Il rispetto, nel senso etimologico del termine, è una questione di sguardo: a volte, le persone che ci sembrano o riteniamo poco importanti non le vediamo nemmeno, il nostro sguardo non si sofferma su di loro. A tutti può capitare di sentirsi ignorati agli occhi di qualcuno: il suo sguardo scivolava su di noi come se non esistessimo. Non è così?
Insomma, Paolo ci offre una grande lezione di rispetto: rispetto delle diversità, da un lato, e rispetto della dignità di ciascuno, qualunque sia la funzione che svolge e il ruolo sociale che riveste. So che non è semplice, ma è necessario avere uno sguardo meno egoista per scoprire ciò che di singolare ciascuno di noi può apportare nella vita delle nostre famiglie, delle nostre comunità e nella società.
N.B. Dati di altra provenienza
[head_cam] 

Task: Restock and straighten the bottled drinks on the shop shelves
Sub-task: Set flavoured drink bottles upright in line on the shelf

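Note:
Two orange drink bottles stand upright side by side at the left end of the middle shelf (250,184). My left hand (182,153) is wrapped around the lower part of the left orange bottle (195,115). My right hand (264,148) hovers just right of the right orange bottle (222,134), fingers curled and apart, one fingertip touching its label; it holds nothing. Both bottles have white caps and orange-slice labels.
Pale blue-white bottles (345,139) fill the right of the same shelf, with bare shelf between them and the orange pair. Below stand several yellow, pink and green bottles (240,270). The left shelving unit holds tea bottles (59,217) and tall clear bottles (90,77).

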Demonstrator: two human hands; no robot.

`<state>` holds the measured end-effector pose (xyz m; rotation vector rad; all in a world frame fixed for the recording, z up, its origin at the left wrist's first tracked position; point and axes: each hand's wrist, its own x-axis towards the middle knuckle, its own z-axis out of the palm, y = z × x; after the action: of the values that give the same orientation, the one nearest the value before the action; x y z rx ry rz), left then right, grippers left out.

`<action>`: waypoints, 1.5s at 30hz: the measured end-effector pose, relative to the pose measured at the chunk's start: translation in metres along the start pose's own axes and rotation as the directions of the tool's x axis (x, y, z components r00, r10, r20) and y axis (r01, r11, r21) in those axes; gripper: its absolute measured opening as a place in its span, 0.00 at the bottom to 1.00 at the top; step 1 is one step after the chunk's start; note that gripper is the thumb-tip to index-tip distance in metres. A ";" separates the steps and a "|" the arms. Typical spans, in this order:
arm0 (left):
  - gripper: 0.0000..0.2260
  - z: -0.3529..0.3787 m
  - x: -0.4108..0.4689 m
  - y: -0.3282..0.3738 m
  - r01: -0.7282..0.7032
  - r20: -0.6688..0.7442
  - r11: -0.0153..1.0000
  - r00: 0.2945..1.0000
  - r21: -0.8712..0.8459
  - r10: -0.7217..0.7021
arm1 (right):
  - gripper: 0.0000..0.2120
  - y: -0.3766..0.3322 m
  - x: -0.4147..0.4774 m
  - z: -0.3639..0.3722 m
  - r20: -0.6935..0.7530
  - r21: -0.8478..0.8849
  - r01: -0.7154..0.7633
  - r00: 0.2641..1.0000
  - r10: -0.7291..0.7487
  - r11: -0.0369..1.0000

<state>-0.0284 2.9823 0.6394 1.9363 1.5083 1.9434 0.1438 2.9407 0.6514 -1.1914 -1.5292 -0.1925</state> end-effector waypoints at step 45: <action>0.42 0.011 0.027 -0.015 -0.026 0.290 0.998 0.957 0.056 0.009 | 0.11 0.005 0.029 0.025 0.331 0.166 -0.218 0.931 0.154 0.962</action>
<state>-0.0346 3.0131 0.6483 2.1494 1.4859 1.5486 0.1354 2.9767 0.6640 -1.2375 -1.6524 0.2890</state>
C’è chi è una mente pensante, chi è un ricercatore, un inventore, un organizzatore… C’è chi ha fiuto, chi sa essere paziente, chi è chiaroveggente, chi ha il dono della parola e chi è più bravo nello scrivere e c’è chi soffre una malattia o è molto povero materialmente e spiritualmente ma tutti possono offrire qualcosa agli altri. Si potrebbe continuare nell’enumerare i tanti carismi da scoprire e valorizzare: basta orientare bene lo sguardo. Se domenica scorsa, seconda domenica del Tempo ordinario, leggendo l’inizio del capitolo 12 della prima lettera ai Corinti, sembrava che fosse un inno alla diversità, lo sviluppo odierno è un richiamo all’unità attraverso il rispetto delle differenze.
*Dal Vangelo secondo Luca (1,1-4;4,14-21)
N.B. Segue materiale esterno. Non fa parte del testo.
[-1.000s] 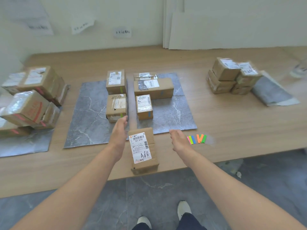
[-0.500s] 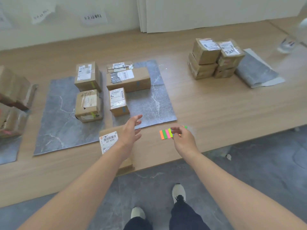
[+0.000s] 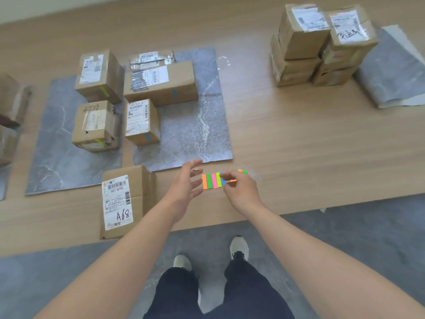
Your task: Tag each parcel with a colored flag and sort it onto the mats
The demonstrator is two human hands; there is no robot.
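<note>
Neon flags [image 3: 212,180] sit just right of the parcel [image 3: 124,199]. Our right hand [image 3: 241,192] has its fingers curled, pinching the pad's far end. Lifted or flat on the table [image 3: 299,146]? Cannot tell. Our left hand [image 3: 186,183] is between parcel and flags, fingers spread and relaxed, holding nothing, tips just beside the orange strip. The parcel lies label-up at the table edge, untagged as far as we see. Beyond it are the mats [image 3: 195,139], holding boxes [image 3: 142,120] tagged green or blue. Step, we judge: peel one flag. Keep the right pinch firm, lift a single strip by its free end with left thumb and forefinger, go slow so no second one follows, and stick it clear of the barcode.
</note>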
Nelle domeniche del tempo ordinario dell’Anno liturgico C ci accompagna l’evangelista Luca e di lui abbiamo già potuto meditare il racconto della nascita e dell’infanzia di Gesù nel tempo di Natale. Sappiamo molto poco su come sono stati scritti i vangeli e, in particolare, sulle loro date di composizione. Tuttavia, dal vangelo odierno possiamo dedurre alcune precisazioni. Ci fu certamente una predicazione orale prima che i vangeli venissero messi per iscritto, poiché Luca dice a Teofilo di voler permettergli di verificare «la solidità degli insegnamenti che ha ricevuto». Luca riconosce anche di non essere stato un testimone oculare degli eventi; ha potuto informarsi solo tramite i testimoni oculari, il che implica che questi erano ancora vivi quando scrisse. Possiamo dunque supporre che la predicazione sulla risurrezione di Cristo sia iniziata già a partire dalla Pentecoste e che il vangelo di Luca sia stato scritto più tardi, ma prima della morte degli ultimi testimoni oculari, fissando così una data limite intorno all’80-90 d.C.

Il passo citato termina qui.